Preventing Your Closing From Being Delayed or Cancelled
In the period of time between writing an offer and getting to the closing table, there are more things that can occur to derail the purchase than you could possibly imagine!
Most buyers think that once they are pre-approved they are good to go and nothing bad can happen. Unfortunately, a pre-approval is not a guarantee that your loan will be approved or close on time. When you have an accepted contract, the lender will create a new application and collect updated documents. Even after this application, the lender will continue to monitor your credit and income. And as closing day approaches they may obtain additional updated financial documents. If there are changes, your closing could be delayed or cancelled.
Lenders are now required to tract “changed circumstances” between application and closing. If anything changes, at the very least, it may delay the closing while the loan goes back through underwriting. The rules are not new but are being enforced more vigorously due to quality loan initiatives.
The following are areas that require special attention by you to help prevent your closing from being delayed or cancelled.

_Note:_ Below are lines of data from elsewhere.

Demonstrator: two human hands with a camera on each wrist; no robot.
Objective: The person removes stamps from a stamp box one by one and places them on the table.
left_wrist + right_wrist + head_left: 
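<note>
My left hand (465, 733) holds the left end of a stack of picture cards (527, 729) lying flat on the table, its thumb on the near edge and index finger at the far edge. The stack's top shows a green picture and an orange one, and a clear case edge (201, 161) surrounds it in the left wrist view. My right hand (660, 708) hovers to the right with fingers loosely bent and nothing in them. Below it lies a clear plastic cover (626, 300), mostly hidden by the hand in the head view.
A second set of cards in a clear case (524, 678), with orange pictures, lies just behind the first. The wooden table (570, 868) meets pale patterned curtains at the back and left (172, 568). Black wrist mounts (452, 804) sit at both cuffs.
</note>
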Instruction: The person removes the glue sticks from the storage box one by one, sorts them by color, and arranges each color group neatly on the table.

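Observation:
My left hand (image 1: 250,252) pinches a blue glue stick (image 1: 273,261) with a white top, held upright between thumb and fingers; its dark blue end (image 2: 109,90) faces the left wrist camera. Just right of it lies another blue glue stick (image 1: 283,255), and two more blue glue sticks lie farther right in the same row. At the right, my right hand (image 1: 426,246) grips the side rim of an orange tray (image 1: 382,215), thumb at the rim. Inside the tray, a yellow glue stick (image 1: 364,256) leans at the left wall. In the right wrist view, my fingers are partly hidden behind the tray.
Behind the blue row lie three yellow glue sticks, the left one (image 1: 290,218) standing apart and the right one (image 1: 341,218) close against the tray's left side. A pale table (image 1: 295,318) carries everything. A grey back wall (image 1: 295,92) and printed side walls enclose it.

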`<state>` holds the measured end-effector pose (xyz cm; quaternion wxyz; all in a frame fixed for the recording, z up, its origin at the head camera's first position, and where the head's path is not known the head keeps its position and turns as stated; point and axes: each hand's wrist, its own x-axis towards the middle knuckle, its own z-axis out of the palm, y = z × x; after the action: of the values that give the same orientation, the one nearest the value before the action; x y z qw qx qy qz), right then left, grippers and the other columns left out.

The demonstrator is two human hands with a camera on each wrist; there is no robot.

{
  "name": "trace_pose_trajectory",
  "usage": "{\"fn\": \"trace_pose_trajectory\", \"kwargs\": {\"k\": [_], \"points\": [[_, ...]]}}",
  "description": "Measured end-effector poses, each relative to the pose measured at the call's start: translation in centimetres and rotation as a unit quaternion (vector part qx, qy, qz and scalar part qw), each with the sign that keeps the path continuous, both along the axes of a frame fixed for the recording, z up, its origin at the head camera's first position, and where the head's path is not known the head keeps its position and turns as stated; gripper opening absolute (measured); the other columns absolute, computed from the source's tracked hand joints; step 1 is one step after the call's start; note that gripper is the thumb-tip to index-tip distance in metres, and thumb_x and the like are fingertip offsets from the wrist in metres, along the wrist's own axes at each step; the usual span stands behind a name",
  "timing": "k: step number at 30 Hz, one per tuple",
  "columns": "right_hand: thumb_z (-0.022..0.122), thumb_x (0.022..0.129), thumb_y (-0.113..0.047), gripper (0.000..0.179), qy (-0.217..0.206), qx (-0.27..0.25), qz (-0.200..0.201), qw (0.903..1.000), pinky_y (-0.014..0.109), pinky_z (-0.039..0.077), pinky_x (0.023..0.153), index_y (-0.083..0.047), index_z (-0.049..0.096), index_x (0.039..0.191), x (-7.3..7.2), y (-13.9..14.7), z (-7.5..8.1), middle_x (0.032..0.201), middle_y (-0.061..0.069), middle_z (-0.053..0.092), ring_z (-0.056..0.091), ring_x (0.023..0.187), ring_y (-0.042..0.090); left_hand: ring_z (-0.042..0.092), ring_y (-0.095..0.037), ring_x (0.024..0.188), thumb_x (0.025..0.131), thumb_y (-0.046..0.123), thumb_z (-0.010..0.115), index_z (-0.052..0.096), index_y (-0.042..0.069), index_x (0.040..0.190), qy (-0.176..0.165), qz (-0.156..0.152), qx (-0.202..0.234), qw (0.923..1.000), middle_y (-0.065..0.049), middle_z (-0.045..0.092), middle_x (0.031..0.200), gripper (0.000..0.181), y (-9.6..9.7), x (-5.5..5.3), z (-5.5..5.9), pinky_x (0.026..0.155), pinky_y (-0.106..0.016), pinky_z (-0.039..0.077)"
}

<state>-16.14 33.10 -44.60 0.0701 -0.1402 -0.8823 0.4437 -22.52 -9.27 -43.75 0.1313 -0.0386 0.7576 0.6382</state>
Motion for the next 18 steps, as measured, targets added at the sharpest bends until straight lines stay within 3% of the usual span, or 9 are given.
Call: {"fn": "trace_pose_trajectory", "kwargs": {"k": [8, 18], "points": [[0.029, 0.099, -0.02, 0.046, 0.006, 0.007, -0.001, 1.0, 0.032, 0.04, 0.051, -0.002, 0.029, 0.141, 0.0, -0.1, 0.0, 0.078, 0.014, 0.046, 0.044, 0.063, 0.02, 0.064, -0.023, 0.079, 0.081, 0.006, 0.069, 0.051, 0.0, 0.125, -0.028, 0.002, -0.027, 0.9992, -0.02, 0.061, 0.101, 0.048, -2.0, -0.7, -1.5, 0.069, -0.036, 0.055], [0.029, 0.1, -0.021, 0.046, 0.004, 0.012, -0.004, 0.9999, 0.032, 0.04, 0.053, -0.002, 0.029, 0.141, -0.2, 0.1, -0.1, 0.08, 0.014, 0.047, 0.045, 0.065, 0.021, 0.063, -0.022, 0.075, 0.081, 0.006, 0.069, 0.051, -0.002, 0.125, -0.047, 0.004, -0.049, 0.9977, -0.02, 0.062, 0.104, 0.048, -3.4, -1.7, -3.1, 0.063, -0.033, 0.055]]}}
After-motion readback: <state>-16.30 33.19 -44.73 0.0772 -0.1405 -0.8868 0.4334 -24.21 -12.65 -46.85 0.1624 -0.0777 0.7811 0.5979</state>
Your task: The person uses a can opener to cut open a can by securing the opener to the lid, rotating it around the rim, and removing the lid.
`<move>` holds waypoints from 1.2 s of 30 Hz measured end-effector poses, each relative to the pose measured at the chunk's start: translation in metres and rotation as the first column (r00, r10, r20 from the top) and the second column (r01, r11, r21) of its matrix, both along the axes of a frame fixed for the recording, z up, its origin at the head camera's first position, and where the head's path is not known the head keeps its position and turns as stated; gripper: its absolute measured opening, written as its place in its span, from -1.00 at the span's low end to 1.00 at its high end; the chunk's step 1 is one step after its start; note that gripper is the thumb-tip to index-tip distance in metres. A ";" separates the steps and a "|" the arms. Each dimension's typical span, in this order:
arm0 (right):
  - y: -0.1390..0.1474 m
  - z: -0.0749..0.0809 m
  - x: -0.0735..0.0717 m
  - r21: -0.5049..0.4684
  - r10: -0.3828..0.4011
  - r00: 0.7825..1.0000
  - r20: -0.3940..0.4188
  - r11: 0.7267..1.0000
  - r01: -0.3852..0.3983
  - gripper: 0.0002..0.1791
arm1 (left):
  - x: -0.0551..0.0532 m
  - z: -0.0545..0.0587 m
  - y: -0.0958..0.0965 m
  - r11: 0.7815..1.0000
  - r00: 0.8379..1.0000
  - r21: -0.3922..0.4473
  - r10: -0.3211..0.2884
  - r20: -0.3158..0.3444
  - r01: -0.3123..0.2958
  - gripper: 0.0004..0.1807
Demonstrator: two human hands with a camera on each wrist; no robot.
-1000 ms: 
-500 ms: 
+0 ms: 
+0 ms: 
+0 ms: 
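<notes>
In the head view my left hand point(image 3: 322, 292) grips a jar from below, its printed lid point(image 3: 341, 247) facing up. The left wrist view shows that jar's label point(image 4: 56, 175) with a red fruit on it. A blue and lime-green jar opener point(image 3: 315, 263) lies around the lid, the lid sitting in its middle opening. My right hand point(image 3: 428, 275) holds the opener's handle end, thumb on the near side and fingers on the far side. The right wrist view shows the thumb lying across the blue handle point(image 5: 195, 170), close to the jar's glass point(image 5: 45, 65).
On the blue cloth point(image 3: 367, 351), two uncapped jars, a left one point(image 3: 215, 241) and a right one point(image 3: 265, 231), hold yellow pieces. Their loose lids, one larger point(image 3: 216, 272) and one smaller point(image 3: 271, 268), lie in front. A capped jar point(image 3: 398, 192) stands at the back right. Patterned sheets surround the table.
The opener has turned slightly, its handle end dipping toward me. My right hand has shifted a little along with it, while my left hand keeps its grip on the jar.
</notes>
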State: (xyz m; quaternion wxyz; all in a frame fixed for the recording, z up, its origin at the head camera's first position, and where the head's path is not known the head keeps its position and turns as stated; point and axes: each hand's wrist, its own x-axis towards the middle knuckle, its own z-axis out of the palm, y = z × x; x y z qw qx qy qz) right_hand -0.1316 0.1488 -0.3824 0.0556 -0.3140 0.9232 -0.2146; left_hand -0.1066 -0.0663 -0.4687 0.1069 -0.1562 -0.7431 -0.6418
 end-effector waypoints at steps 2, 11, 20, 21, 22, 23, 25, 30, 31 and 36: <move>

TAX TRANSCRIPTS – The lender might not ask you for your tax returns but after you have an accepted purchase contract, they will request transcripts directly from the IRS. If you have a side business and take a loss, the loss is deducted from your employment income. Or if you take business deductions, the amount deducted is subtracted from your income. This will change your debt to income ratio and may put you outside acceptable numbers. When you are in the pre-approval process, tell your lender about any employment deductions or business loss you take.
BANK STATEMENTS – As the closing date approaches your most current bank statements will be analyzed for several reasons.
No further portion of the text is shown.